Reputation: 21
I have two variables in Stata which are string (MAIDCW1
and strboth
).
I would like to check for each observation whether the value of MAIDCW1
exists somewhere in the whole of strboth
. If this value exists in the variable, I would like to set the variable TreatmentFinal
to 1, otherwise to 0.
I tried the following code variants but I always receive the error code "invalid syntax":
**Variant 1:**
gen TreatmentFinal = 0
forvalues i = 1 / _N {
quietly count if strboth == MAIDCW1
if r(N) > 0 {
replace TreatmentFinal = 1 in `i'
} else {
replace TreatmentFinal = 0 in `i'
}
}
**Variant 2:**
gen TreatmentFinal = 0
forvalues i = 1 / _N {
qui gen match = cond(index(strboth, MAIDCW1[`i']) > 0, 1, 0)
replace TreatmentFinal = match in `i'
drop match
}
I also tried to first format strboth
and MAIDCW1
as strings, but this does not change the result and I still receive the error code "invalid syntax".
Addendum:
1.) I use an Excel dataset and randomize a market ID to a treatment (1) & control group (0). So, the variable Treatment is either 1 or 0.
2.) I merge the market ID (e.g., 046914YBB) and Treatment which becomes strboth (e.g., 046914YBB1).
3.) Now I look at a different column which has several entries of the same market ID (for different calender weeks) and add "1" to all of them in order to compare it to strboth, which would indicate whether it belongs to the treatment group (as the market ID entry in strboth also has a "1" at the end) or to the control group (if the entry has a "0" at the end). This variable then is MAIDCW1. Entries with the same marked IDs should always be in the same group (either treatment or control).
4.) Then, for all entries of MAIDCW1 I check whether the value also exists in strboth in order to define for all market IDs of the different calendar weeks whether they belong to the treatment or control group (TreamtentFinal). -> And here the problem of Nick's code appears: The same entries of market IDs for different calendar weeks (entries in MAIDCW1) receive different values in TreatmentFinal (0 or 1) even though they all should have the same value.
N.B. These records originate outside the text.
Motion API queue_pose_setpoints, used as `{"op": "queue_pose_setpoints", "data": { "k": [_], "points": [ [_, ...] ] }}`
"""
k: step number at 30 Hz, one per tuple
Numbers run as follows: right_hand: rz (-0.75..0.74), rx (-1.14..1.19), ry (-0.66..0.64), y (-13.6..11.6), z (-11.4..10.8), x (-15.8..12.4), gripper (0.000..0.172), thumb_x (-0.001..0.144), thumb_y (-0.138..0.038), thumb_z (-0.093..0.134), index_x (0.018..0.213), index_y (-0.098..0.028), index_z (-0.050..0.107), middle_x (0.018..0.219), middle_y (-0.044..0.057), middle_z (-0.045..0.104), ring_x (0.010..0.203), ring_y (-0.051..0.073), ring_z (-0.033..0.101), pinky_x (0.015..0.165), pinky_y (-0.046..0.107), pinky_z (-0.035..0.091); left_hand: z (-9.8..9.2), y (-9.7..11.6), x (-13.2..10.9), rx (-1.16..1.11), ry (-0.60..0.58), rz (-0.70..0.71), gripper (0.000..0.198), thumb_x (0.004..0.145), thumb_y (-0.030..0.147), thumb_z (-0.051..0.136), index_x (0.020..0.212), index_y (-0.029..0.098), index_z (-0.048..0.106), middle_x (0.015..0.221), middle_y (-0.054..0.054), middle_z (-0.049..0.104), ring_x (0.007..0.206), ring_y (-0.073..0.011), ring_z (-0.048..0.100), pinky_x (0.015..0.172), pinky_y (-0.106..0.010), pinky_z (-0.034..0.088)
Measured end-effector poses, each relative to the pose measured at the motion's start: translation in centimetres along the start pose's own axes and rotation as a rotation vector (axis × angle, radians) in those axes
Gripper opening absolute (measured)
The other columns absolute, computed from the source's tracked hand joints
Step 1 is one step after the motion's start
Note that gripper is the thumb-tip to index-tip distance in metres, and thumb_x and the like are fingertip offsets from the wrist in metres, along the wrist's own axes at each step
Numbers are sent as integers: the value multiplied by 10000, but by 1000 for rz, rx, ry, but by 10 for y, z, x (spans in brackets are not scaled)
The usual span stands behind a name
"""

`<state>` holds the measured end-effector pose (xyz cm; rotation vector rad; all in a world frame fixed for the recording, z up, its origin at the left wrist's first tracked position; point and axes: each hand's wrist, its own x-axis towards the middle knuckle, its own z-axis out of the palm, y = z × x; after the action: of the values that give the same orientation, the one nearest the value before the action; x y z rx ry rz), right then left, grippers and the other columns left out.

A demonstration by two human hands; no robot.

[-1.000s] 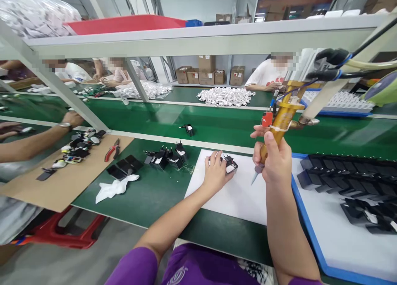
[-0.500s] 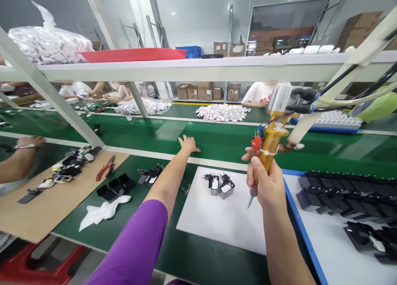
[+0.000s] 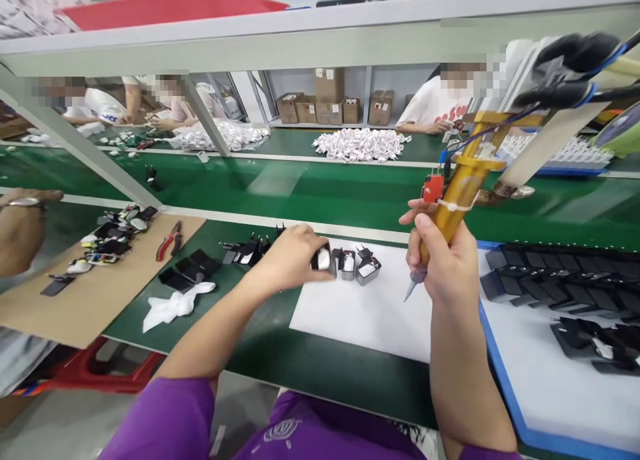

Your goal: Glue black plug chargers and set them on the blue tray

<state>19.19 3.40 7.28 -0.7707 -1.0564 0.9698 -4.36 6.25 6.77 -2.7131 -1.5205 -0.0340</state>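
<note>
My left hand [image 3: 295, 257] is closed around a small black adapter housing [image 3: 324, 259] with a white part inside, held over the left edge of a white sheet [image 3: 360, 313]. Two similar open housings, a left one [image 3: 346, 263] and a right one [image 3: 367, 267], stand on the sheet just right of it. My right hand [image 3: 445, 260] grips a yellow glue dispenser [image 3: 457, 200] with a red switch on its side. The dispenser's tapered nozzle [image 3: 411, 288] points down above the sheet, apart from the housings.
A blue-rimmed tray [image 3: 530, 407] with rows of black housings lies at the right. Pliers [image 3: 169, 241], a white cloth [image 3: 173, 307] and loose adapters [image 3: 247, 250] lie leftward. Behind runs a green conveyor [image 3: 275, 187] under a shelf [image 3: 300, 47]. Co-workers sit beyond; another person's hand [image 3: 23, 227] is far left.
My left hand has drawn back from the conveyor to the sheet and now holds a housing. My view has tilted downward. The right hand still grips the dispenser.
</note>
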Motion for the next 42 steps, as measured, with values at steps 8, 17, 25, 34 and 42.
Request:
{"op": "queue_pose_setpoints", "data": {
  "k": [8, 17, 25, 34, 42],
  "points": [
    [-32, -3, 13, -1, 2, -4, 205, 822, -326, 651, 997, -220, 637, 832, -4, 642, 368, 28, 434, 292, 192, 322, 60, 34, -53, -169, -96, 310, 683, 716, 270, 781, 1344, 215, 520, 1283, -111, 604, 1313, -348, 387, 1143, -536, 231],
    [31, 68, -33, -6, 6, -6, 207, 813, -306, 650, 995, -207, 641, 871, -3, 630, 386, 13, 426, 301, 177, 320, 117, 64, -110, -432, 374, -399, 701, 755, 492, 719, 1322, 200, 426, 1362, -171, 473, 1253, -349, 431, 1022, -542, 388],
    [103, 182, -101, -13, 14, -14, 209, 795, -313, 654, 974, -205, 648, 871, -12, 617, 375, 4, 411, 292, 167, 330, 128, 87, -74, -583, 259, -443, 300, 810, 360, 675, 1024, 158, 620, 1026, -120, 670, 1008, -294, 615, 875, -432, 499],
    [57, 96, -153, -10, 17, -20, 234, 840, -396, 641, 971, -203, 644, 659, -40, 626, 302, 19, 394, 278, 173, 311, 81, 120, -54, -901, 253, -220, 325, 797, 287, 659, 1100, 186, 595, 1011, -46, 723, 868, -186, 677, 798, -272, 526],
    [60, 71, -131, -10, 17, -18, 274, 846, -452, 624, 840, -180, 585, 378, -104, 441, 276, 46, 361, 300, 168, 298, 62, 126, -51, -895, 325, -196, 324, 747, 285, 658, 1051, 181, 619, 886, -31, 731, 717, -155, 653, 699, -242, 529]
  ]
}}
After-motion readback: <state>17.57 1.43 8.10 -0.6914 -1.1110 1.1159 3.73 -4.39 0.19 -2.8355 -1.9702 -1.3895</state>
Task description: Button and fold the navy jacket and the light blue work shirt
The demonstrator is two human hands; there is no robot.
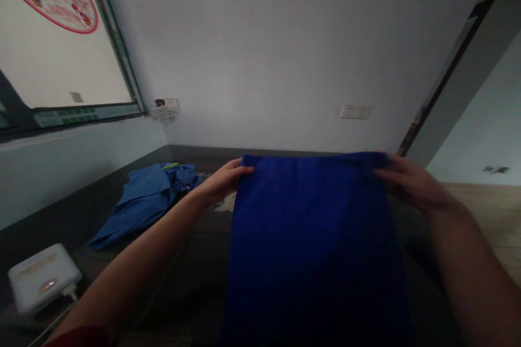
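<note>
A dark blue cloth [309, 217], perhaps a garment, hangs stretched between my two hands over the dark surface. My left hand [223, 180] pinches its upper left corner between thumb and fingers. At the upper right corner, my right hand [411, 180] grips the fabric, and the cloth is slightly bunched there. The top edge runs nearly level, while the lower part drops into shadow and out of the frame. I cannot tell which kind of garment it is.
On the dark surface [122, 173] to the left lies a lighter blue folded garment [148, 195]. Nearer to me is a white box-shaped device [44, 277] with a cable. Sockets [356, 111] are on the wall behind, and a window [61, 38] is at upper left.
</note>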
Here is the complete code including Nick’s suggestion:
clear
import excel "Example.xlsx", sheet("Example") firstrow
set seed 123
bysort MarktName: gen double rand1=rnormal() if _n==1
egen max1=max(rand1), by(MarktName)
replace rand1=max1
bysort AbteilungName: gen double rand2=rnormal() if _n==1
egen max2=max(rand2), by(AbteilungName)
replace rand2=max2
sort rand1 rand2
// Randomization pattern
gen Randomisierung =
"111000011100001110000111100011110001111000011100001110000111100011"
// Assignment to treatment (1) or control group (0)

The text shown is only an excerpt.